阿什雷蒙几乎是立刻就露出一种悲伤的神情,如果万森从来没有和雌王打过交道的话,一定会被这样真情实感的哀伤给蒙骗住。
“德文辛那家伙真是拥有不错的脑子……天知道他是怎么跑出去的。看这可怜的卫兵,竟然遭此无妄之灾。”阿什雷蒙摇摇头,继续说,“我查这卫兵的资料,发现他的雌子前日刚孵出来呢,也不知道见没见上一面。”
万森感觉到自己在轻微发抖,他那只揣着衣兜里的手攥得极紧,手上伤口的疼痛提醒着他必须冷静。
“冕下,不知……您想做什么。”
说着,万森想将迈出去的脚往回收。
“小万森,如果我是你的话就会乖乖进来,这外边,可说不准比这里更危险。”阿什雷蒙抬手往边上一引,示意万森进门。

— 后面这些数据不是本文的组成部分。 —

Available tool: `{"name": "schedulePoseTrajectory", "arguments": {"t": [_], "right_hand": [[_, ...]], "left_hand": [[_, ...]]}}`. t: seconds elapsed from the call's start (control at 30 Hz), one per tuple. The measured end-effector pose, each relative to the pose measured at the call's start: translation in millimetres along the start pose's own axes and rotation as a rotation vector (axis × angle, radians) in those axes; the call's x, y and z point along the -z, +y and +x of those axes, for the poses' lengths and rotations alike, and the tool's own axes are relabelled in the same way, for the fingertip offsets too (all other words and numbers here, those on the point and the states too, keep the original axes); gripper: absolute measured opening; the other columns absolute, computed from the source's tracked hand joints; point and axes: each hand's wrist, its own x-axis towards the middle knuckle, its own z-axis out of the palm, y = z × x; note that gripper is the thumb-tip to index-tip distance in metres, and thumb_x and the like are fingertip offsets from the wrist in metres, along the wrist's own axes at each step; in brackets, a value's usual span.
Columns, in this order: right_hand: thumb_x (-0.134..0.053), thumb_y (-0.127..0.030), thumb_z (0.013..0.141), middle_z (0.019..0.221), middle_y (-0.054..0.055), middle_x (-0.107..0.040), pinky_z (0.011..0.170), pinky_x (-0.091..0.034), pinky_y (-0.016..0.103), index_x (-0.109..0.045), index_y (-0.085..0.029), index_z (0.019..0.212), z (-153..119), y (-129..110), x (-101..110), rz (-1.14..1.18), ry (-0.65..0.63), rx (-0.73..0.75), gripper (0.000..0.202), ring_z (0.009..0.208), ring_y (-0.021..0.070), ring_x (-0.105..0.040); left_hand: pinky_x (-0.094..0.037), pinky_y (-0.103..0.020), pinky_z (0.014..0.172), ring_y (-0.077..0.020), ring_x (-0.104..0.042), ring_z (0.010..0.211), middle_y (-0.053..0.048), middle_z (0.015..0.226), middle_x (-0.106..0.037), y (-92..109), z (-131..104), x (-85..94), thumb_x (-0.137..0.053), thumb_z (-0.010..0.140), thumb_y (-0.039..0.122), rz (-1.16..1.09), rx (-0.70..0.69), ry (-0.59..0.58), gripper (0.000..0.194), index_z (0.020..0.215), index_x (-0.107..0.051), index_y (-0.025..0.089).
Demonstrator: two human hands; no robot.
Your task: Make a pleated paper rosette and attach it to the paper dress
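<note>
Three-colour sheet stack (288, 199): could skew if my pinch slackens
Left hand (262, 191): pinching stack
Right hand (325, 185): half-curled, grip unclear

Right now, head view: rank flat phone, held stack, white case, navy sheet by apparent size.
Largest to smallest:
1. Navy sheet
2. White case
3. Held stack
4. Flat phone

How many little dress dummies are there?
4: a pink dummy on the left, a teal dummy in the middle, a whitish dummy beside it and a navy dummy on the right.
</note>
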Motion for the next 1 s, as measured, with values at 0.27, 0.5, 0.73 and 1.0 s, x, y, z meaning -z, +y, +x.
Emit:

看见雄虫犹豫的动作,阿什雷蒙笑道:“我既然能知道维布伦的计划,自然……也能换掉他的布置,你说对吗,小万森?”
似乎是验证他说的话一般,外面那凌空架过来的“桥”簌簌地响了起来,万森急忙转身一腿,可已经晚了,连接主楼的走廊已经收回,这栋没有梯子的楼便这样被孤立在天井之下!
如果是人类的话,那一定是插翅难飞了,但是——万森紧贴在背脊上的翅翼轻轻颤了一下,外骨骼还在他的身上,他完全可以从两百层楼高飞下去。
可这有什么用呢?雌王既然能控制大楼的机关,想必根本不担心他往外逃。
“回来吧,小万森。”雌王的声音里含着那种令他毛骨悚然的笑意,“来陪我聊聊天,克加狄说和你聊天会感到很快乐……过来。”
万森站在过道上,抬头看了看这高耸的建筑顶部巨大的天窗,上午的阳光如此明艳,竟让这栋深渊似的大牢房显得异常亮堂,像朝拜天神的塔。